Условие
- Сформулируйте центральную предельную теорему.
- Возьмём экспоненциальное распределение X ~ Exp(λ=1) (среднее 1, дисперсия 1). Как будет выглядеть распределение выборочного среднего по выборкам размера n=5, n=30, n=100? Какие будут параметры?
- Можно ли применять CLT к выборкам с тяжёлыми хвостами (Cauchy)? Почему?
Решение
1) Формулировка
Пусть X₁, X₂, ..., Xₙ — независимые одинаково распределённые случайные величины с конечным средним μ и конечной дисперсией σ². Тогда при n → ∞:
(X̄ − μ) / (σ / √n) → N(0, 1)
где X̄ = (X₁ + ... + Xₙ) / n — выборочное среднее.
Эквивалентно: X̄ ≈ N(μ, σ²/n) при больших n.
2) Экспонента с n=5, n=30, n=100
X ~ Exp(λ=1): μ = 1/λ = 1, σ² = 1/λ² = 1, σ = 1.
| n | Распределение X̄ | μ_x̄ | σ_x̄ |
|---|---|---|---|
| 5 | сильно скошено вправо (исходное distrib. влияет) | 1 | 1/√5 ≈ 0.447 |
| 30 | почти симметрично, но «правый хвост» виден | 1 | 1/√30 ≈ 0.183 |
| 100 | визуально неотличимо от нормального | 1 | 1/√100 = 0.10 |
Эмпирически:
import numpy as np
import matplotlib.pyplot as plt
np.random.seed(0)
fig, axes = plt.subplots(1, 3, figsize=(15, 4))
for ax, n in zip(axes, [5, 30, 100]):
means = np.random.exponential(scale=1.0, size=(10000, n)).mean(axis=1)
ax.hist(means, bins=50, density=True, alpha=0.7)
ax.axvline(1, color='red', linestyle='--')
ax.set_title(f'n = {n}\nstd = {means.std():.3f}')

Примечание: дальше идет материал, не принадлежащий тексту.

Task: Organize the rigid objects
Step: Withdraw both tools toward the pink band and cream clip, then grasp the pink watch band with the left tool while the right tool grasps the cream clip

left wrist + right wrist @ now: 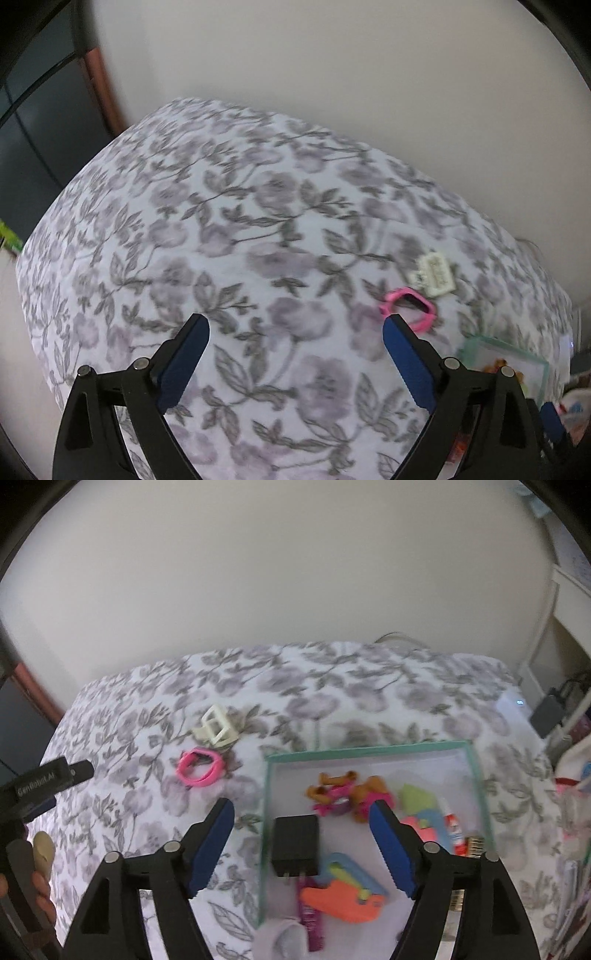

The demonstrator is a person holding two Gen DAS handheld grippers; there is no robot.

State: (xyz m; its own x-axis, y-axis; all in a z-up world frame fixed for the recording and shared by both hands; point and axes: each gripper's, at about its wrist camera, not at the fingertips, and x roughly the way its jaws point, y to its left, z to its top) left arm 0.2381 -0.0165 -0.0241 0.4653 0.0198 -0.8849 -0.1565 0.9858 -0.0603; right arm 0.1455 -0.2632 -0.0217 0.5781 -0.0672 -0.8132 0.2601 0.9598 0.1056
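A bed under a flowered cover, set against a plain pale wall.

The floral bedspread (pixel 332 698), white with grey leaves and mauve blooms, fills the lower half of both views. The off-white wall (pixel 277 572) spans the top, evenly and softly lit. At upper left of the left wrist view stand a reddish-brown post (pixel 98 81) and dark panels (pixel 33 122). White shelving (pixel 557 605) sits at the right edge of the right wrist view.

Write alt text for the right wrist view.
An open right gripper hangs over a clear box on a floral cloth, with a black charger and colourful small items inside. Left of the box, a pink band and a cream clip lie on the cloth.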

plt.show()Видно: при n=5 распределение ещё «горбатое» вправо; при n=30 — близко к нормальному; при n=100 — почти идеально.
Правило «n ≥ 30»
Грубая оценка для not-too-skewed distributions. Для very-skewed (как экспонента) надо n ≥ 50-100; для near-symmetric (как U(0,1)) даже n=10 уже близко к нормальному.
3) Cauchy
X ~ Cauchy(0, 1) — бесконечная дисперсия (σ² = ∞), даже среднее не определено строго.
→ CLT не применяется. Более того, среднее X̄ по n cauchy-выборкам имеет то же распределение Cauchy(0, 1) (свойство устойчивости). Никакой нормализации не получится.
samples = np.random.standard_cauchy(size=(10000, 1000)).mean(axis=1)
print("std среднего:", samples.std()) # огромное, не сходитсяСвязи CLT и других теорем
- Закон больших чисел (LLN):
X̄ → μ(по вероятности или почти наверное). Говорит о точке сходимости. - CLT: говорит о скорости и форме сходимости —
X̄ − μпорядкаσ/√n, форма — нормальная.
Зачем это аналитику
- Доверительные интервалы для среднего:
X̄ ± z·σ/√n. - t-тест для разности средних — основан на CLT-приближении.
- A/B-тесты с конверсиями — пропорция ≈ нормальна для больших N (CLT для Бернулли).
Подводные камни
- «n ≥ 30 всегда» — миф. Для логнормальных с экстремальным skew нужно n ≥ 1000+.
- Cauchy / Pareto без хвоста — никакого CLT.
- «Распределение средних = нормальное» — это распределение выборочного среднего, а не самой X. Часто путают.
σнеизвестна → используемs(выборочное стандартное), и тогда(X̄ − μ)/(s/√n)— это t-распределение, не нормальное.- Зависимые наблюдения (временные ряды) — CLT не работает в обычном виде; нужны модификации (Newey-West и пр.).
- Тяжёлые хвосты в реальных данных (выручка, цены, время сессии) — даже при n=10000 «эмпирическое среднее» нестабильно. Использовать медиану + bootstrap.
- «Малая n → точный t-test»: t-test предполагает нормальность X, а не только X̄. На сильно скошенных малых выборках — нужна непараметрика.
Эталонный ответ
CLT: (X̄ − μ) / (σ/√n) → N(0,1). Для Exp(1): μ=1, σ=1, при n=100 X̄ ≈ N(1, 0.01). Cauchy — CLT не применяется (бесконечная дисперсия / undefined mean). Практический вывод для аналитика: доверительные интервалы и тесты на разность средних опираются на CLT, но для тяжёлых хвостов и зависимых данных нужны bootstrap / непараметрика.